Exercise requirements: Search term "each": please show all lines in the listing that contain it.

# # # #

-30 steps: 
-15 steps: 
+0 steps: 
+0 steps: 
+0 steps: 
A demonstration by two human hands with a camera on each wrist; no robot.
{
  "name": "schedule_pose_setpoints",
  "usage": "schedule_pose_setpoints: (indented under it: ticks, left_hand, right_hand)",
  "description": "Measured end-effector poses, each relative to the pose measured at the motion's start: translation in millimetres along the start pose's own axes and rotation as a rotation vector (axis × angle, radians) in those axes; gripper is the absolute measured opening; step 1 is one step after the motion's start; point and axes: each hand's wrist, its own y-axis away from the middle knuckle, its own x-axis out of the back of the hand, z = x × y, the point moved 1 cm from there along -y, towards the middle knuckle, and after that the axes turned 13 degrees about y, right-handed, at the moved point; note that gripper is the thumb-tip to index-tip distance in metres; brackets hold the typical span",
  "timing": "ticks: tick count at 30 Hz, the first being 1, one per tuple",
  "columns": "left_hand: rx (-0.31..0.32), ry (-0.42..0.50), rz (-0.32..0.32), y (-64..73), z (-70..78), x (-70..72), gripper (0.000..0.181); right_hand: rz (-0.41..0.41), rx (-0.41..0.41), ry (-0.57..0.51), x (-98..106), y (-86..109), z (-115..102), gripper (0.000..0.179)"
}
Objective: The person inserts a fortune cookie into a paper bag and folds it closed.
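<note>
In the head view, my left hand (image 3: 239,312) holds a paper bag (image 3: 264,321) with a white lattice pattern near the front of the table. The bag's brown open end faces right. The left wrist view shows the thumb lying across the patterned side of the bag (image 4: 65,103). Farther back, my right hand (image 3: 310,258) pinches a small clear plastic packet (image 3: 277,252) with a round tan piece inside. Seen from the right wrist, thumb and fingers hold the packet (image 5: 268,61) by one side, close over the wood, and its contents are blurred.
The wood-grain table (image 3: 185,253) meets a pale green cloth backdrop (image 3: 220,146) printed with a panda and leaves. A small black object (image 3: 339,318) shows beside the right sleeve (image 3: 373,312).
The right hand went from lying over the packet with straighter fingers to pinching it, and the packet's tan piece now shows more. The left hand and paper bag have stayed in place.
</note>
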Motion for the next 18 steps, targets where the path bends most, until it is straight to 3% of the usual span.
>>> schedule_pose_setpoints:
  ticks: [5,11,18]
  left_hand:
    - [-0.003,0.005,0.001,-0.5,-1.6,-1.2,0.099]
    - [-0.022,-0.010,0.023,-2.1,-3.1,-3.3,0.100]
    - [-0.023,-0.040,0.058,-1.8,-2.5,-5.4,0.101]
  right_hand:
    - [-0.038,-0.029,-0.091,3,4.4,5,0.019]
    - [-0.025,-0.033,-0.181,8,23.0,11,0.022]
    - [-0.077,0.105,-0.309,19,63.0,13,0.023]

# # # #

Solution:
A demonstration by two human hands with a camera on each wrist; no robot.
  "description": "Measured end-effector poses, each relative to the pose measured at the motion's start: translation in millimetres along the start pose's own axes and rotation as a rotation vector (axis × angle, radians) in those axes; gripper is the absolute measured opening; step 1 is one step after the motion's start; point and axes: each hand's wrist, its own y-axis away from the middle knuckle, its own x-axis out of the back of the hand, z = x × y, the point moved 1 cm from there along -y, towards the middle knuckle, and after that the axes turned 13 degrees about y, right-handed, at the moved point; note that gripper is the thumb-tip to index-tip distance in metres; brackets hold the typical span",

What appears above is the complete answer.